Exclusion criteria for this study were: previous breast cancer, severe comorbidity (psychiatric conditions, stroke, autoimmune diseases, cancer, severe coronary heart failure, i.e. NYHA stage III or IV). In addition patients diagnosed with precursor (atypical ductal hyperplasia, ADH and lobular neoplasia, LN) lesions, as well as carcinomas (ductal, in situ, DCIS or invasive, IDC, lobular carcinomas) were excluded from the study, as the follow-up/treatment of these conditions, respectively, may interfere with HRQoL measurements. Of the 164 consecutive patients who came to our Breast Unit due to non-palpable mammographic lesions requiring VABB, only 102 were eligible for this study (Figure 1). The women were 33-80 years old.
Figure 1

Flow chart explaining the study design.

Flow chart explaining the study design. Patients were informed (orally and in written) about the procedure, possibility of pain and complications by the surgeon performing VABB. Written signed informed consent was obtained from all patients. The study was approved by the Local Institutional Review Board.

VABB performance - local anesthesia

All patients presenting with a non-palpable mammographic lesion (microcalcifications, solid lesion or asymmetric density) BI-RADS 3 or 4 underwent VABB under stereotactic guidance (11G) on the Fisher's table (Mammotest, Fischer Imaging, Denver, CO, USA). According to the results of a double-blind study [8], a variable number of cores (24-96 cores) has been excised. All procedures were performed by the same surgeon, in the same Unit, according to the recommended local anesthesia [1]; in addition two specialist radiologists assisted at the procedures. The surgeon performing VABB was familiar with this method before the onset of this study, having already performed 350 VABB procedures. For local anesthesia, the two-step approach was adopted: 5 cm3 1% lidocaine without epinephrine (superficial) and 10 cm3 1% lidocaine with epinephrine (deep) were administered. The biopsy was performed according to a standard protocol to assure quality control. Compression bandages were applied so as to prevent hematoma.

HRQoL measurement

HRQoL was measured with the EQ-5D [9] and SF-36® [10] questionnaires. EQ-5D encompasses five dimensions (mobility, self-care, usual activities, pain/discomfort and anxiety/depression), each one with three levels (no problems, some problems, extreme problems/unable). EQ-5D also contains a visual analogue scale on which patients rate their own health between 0 and 100 (designated as EQ-5D VAS "thermometer") [9]. Based on patients' responses two indices were calculated: EQ-TTO (Time Trade-Off values) [11] and EQ-VAS [12]; the norms of the Spanish population were adopted under the light of geographical and social proximity. Importantly no Greek norms have been published to our knowledge. The SF-36 questionnaire comprises 36 items covering eight health dimensions, namely physical functioning (PF), bodily pain (BP), general health (GH), vitality (VT), social functioning (SF), mental health (MH), role functioning-physical (RP) and role-functioning-emotional (RE). It produces a health profile with scores between 0 and 100 for each dimension [10]. Based on ratings two overall scores were calculated (Physical Component Scale, PCS and Mental Component Scale, MCS), once again using the Spanish norms [13].

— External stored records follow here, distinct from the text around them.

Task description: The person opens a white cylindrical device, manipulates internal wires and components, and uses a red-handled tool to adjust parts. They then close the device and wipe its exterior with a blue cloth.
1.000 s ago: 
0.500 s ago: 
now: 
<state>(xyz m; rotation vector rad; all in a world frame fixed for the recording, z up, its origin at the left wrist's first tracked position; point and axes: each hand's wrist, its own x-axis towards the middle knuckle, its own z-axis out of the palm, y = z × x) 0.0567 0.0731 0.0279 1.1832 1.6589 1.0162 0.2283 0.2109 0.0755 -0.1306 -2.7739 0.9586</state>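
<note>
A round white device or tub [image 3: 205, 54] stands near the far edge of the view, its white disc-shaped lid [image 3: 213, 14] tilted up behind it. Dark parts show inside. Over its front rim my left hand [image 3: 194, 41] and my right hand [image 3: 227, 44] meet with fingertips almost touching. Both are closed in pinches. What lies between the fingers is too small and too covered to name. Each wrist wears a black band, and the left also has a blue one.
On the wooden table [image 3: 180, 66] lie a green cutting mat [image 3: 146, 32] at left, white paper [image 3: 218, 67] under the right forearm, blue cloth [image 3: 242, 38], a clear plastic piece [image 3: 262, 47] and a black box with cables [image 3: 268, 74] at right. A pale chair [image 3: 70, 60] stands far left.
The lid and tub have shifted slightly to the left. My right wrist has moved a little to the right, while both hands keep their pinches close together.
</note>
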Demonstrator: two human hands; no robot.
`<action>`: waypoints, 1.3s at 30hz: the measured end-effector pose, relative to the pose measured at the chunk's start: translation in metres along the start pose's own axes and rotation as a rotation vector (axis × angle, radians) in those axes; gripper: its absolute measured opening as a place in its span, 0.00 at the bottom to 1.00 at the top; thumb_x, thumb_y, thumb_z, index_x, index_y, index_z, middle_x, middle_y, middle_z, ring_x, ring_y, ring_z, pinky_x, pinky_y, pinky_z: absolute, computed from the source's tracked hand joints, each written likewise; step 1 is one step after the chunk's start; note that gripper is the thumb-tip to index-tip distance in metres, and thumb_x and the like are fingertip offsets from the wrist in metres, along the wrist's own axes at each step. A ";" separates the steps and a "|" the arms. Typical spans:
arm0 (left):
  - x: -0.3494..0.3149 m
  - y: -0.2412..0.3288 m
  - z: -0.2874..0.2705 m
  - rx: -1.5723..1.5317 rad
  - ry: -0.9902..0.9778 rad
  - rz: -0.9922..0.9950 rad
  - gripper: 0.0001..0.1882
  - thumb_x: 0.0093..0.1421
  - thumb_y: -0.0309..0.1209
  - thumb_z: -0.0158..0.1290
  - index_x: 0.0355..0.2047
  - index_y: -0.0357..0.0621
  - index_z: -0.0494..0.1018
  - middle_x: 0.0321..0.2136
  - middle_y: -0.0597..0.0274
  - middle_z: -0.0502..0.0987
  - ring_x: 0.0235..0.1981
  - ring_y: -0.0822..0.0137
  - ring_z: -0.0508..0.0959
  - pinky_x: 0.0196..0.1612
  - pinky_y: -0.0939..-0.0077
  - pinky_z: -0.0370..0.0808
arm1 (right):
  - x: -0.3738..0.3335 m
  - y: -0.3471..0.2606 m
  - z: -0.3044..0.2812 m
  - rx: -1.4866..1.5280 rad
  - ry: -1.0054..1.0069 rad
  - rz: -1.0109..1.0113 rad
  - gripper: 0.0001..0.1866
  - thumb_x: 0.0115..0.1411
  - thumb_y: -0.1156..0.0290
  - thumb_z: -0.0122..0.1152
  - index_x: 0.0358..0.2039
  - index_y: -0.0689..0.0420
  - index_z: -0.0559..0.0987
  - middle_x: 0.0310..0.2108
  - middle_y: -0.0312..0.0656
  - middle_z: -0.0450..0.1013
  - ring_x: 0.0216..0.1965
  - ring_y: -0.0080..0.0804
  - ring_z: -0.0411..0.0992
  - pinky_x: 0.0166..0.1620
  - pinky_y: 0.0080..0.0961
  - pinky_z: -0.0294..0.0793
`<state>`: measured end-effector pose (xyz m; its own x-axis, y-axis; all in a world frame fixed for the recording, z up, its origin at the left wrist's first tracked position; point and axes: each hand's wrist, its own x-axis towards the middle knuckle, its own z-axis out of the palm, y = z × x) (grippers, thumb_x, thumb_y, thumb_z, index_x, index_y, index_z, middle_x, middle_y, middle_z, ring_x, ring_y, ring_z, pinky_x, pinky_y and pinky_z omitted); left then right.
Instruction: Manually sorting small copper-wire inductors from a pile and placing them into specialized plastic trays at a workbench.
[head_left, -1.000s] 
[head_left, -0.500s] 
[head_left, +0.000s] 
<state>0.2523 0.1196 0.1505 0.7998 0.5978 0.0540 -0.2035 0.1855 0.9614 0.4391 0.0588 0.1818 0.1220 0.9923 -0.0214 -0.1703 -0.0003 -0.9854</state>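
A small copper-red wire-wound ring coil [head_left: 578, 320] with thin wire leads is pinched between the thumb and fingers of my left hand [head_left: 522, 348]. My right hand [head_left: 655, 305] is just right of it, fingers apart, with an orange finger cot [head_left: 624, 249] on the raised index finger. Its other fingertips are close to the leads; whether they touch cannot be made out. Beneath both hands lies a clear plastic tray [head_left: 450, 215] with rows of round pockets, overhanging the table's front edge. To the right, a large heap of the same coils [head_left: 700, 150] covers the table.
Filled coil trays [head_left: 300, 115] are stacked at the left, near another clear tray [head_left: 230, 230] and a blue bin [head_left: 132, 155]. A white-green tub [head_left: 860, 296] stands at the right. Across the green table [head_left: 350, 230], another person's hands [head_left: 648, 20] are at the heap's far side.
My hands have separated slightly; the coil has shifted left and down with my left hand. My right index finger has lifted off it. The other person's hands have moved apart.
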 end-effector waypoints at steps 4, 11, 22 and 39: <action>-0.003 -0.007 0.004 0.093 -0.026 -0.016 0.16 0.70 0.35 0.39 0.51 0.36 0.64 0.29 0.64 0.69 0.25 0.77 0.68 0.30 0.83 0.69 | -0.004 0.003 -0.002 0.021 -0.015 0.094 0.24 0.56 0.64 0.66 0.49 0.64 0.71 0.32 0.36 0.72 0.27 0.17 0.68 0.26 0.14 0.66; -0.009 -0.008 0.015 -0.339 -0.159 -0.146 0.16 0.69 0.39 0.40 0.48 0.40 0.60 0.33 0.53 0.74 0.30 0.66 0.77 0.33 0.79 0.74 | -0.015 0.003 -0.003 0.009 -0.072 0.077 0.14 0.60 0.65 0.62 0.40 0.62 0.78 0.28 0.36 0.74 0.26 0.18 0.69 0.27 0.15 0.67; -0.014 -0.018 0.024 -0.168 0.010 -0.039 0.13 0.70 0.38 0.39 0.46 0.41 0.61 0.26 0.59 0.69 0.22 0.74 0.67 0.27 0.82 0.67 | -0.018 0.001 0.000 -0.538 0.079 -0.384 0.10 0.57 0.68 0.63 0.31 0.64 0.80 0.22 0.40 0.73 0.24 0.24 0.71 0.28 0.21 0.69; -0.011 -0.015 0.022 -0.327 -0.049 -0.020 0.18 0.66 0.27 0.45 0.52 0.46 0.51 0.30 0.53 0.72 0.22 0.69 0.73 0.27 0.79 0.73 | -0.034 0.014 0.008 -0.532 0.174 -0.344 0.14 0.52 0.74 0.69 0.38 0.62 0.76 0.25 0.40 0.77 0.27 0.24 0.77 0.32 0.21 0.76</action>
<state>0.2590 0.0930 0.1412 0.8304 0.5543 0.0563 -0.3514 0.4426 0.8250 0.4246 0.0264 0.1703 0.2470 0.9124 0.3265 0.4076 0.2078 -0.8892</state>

Structure and administration of questionnaires

All patients were asked to complete SF-36 and EQ-5D questionnaires simultaneously, i) in the morning of the VABB procedure day (i.e. 1-2 hours prior to biopsy, designated as baseline measurement), ii) four days after VABB (i.e. always prior to obtaining a final diagnosis of the breast lesion, designated as early post-biopsy measurement) and iii) 18 months after VABB (designated as late post-biopsy measurement). At the baseline assessment the following information was obtained: i) anthropometric features (height, weight, from which Body Mass Index (BMI) was calculated), ii) sociodemographic parameters i.e. age, place of residence (urban or rural), education (1 = primary education, 2 = secondary education, 3 = technological educational institute, 4 = university, 5 = postgraduate university education), professional risk (0 = low risk, i.e. permanent employees and housewives, 1 = high risk, i.e. non-permanent job, for instance in the private sector or self-employed), marital status (married/living with partner, single, widowed, divorced), number of offspring (male and female separately), personal income, iii) lifestyle habits (current smoking), iv) breast-related parameters (mastalgia, presence of fibrocystic disease, breast cancer history in a first-degree relative, monthly breast self-examination, duration of breastfeeding), v) reproductive history (menopausal status, age at menarche, age at first full-term pregnancy, spontaneous abortions, miscarriages, number of prior caesarian sections, oral contraceptive/HRT (hormone replacement therapy) ever-use, vi) VABB-related features [referral, type of lesion (microcalcifications, solid lesion, asymmetric density), BI-RADS classification], vii) seasonality (biopsy month). Moreover, the volume of tissue excised, subsequent hematoma formation and infection were recorded after VABB. The histology of the lesion was classified according to the system first proposed by Dupont and Page [14] and adopted by the recent review by Guray and Sahin [15]. At the late post-biopsy measurement the satisfaction of patients with the cosmetic result was also recorded.

Statistical analysis

Statistical analysis is summarized in Figure 2 and comprised two steps: 1. evaluation of differences in EQ-5D/SF-36 dimensions and calculated scores and 2. assessment of predictors. Concerning step 1, two comparisons were made: i. baseline versus early post-biopsy measurement and ii. baseline versus late post-biopsy measurement. Given that two comparisons were performed, the Bonferroni correction was adopted, i.e. the threshold for statistical significance was equal to 0.05/2 = 0.025.
Figure 2

Flow chart explaining the successive steps of the statistical analysis.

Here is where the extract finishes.